• Instructions for the task: Set down a precise copy of the whole listing.

• Dataset section:

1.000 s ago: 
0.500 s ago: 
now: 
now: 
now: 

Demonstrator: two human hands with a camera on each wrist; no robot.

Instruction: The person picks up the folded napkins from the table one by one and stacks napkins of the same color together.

• Exercise answer:
1.000 s ago: 
0.500 s ago: 
now: 
now: 
now: 

Demonstrator: two human hands with a camera on each wrist; no robot.

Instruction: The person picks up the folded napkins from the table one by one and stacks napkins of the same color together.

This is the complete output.